YOUR GOAL →
The answer must consist of every line in the records that contains the word "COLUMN".

────────

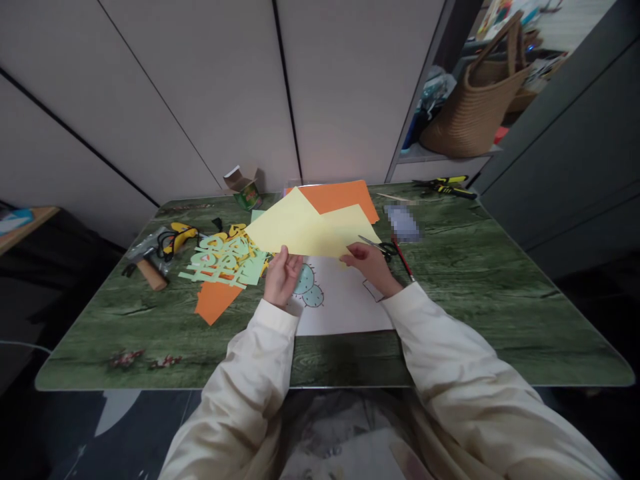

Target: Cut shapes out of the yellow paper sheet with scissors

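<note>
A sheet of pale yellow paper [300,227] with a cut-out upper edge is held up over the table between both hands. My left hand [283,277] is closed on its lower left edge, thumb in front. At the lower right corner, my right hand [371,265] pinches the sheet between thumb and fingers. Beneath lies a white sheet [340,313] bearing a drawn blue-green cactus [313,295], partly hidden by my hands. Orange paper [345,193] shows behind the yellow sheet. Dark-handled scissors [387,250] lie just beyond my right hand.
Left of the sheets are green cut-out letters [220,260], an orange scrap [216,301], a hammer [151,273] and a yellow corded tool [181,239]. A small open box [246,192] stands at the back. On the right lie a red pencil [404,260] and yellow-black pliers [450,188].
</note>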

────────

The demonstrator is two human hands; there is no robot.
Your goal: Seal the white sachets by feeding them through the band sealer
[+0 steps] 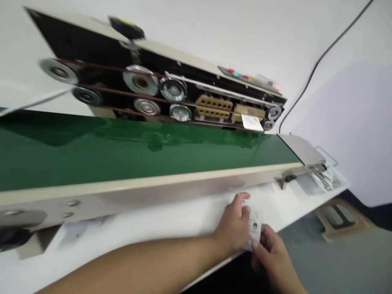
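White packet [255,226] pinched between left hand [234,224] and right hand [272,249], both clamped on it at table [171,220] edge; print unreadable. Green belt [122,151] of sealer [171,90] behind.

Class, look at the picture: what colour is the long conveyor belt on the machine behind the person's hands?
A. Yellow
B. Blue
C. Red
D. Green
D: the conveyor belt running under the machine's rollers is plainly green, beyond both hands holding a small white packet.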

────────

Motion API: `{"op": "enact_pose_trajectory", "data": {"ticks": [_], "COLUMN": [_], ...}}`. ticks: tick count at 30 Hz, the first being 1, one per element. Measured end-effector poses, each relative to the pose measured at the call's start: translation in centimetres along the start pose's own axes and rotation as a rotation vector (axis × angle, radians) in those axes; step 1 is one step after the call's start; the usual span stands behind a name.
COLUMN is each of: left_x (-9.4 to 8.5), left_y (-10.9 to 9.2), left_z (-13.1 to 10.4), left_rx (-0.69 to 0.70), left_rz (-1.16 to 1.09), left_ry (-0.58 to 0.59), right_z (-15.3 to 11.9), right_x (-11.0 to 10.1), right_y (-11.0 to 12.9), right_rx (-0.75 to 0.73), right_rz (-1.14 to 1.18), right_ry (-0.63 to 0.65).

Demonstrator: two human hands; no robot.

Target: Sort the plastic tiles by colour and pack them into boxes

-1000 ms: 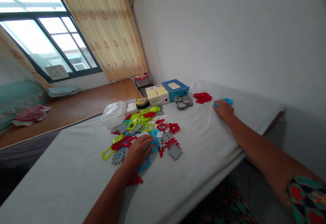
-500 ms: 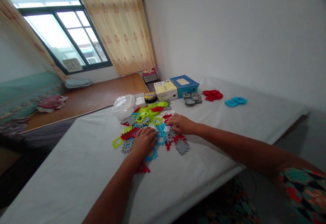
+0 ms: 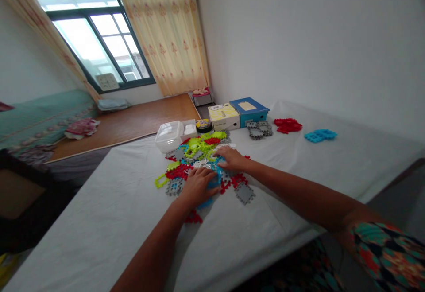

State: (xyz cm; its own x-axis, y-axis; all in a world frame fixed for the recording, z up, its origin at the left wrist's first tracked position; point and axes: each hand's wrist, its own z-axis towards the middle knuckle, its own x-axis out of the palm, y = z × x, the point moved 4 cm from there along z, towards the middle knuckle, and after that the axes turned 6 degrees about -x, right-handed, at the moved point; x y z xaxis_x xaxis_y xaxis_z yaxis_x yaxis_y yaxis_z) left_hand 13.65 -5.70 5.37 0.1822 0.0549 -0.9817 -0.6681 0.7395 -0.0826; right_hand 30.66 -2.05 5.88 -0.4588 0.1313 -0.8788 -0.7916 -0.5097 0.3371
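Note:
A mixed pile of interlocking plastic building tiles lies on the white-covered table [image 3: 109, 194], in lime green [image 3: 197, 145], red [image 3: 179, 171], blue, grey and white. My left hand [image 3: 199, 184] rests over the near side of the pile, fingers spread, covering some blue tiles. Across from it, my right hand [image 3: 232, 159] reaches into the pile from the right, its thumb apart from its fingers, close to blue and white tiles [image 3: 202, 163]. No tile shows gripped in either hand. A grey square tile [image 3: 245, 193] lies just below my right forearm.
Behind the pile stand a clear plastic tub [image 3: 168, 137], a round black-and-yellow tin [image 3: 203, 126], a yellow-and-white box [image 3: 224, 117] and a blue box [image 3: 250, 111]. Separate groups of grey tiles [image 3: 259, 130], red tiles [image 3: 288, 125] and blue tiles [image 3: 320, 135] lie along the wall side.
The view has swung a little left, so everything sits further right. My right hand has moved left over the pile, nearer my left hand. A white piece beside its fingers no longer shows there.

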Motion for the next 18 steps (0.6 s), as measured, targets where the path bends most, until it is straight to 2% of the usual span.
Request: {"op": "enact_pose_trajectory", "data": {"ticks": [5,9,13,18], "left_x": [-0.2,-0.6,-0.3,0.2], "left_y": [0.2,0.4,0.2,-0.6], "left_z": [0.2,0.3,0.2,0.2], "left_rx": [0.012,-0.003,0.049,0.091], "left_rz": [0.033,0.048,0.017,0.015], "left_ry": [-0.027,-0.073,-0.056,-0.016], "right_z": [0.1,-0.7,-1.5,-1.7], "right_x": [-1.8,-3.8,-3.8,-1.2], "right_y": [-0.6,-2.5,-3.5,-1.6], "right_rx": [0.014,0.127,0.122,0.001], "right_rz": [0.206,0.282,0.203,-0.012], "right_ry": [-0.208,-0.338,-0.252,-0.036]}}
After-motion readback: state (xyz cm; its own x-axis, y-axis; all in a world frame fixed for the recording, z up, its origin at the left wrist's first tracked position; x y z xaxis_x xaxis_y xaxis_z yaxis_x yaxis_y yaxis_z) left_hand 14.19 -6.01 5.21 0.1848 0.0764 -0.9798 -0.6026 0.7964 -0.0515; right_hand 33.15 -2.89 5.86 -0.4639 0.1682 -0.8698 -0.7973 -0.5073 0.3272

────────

RESULT →
Motion API: `{"op": "enact_pose_trajectory", "data": {"ticks": [_], "COLUMN": [_], ...}}`. ticks: tick count at 30 Hz, the first being 1, one per element. Measured end-effector poses, each relative to the pose measured at the call's start: translation in centimetres along the start pose's own axes and rotation as a rotation vector (axis × angle, radians) in those axes; step 1 is one step after the call's start; the usual span stands behind a name.
COLUMN is each of: left_x (-9.4 to 8.5), left_y (-10.9 to 9.2), left_z (-13.1 to 10.4), left_rx (-0.69 to 0.70), left_rz (-1.16 to 1.09), left_ry (-0.58 to 0.59), right_z (-15.3 to 11.9), right_x (-11.0 to 10.1), right_y (-11.0 to 12.9), right_rx (-0.75 to 0.73), right_rz (-1.14 to 1.18), right_ry (-0.63 to 0.65).

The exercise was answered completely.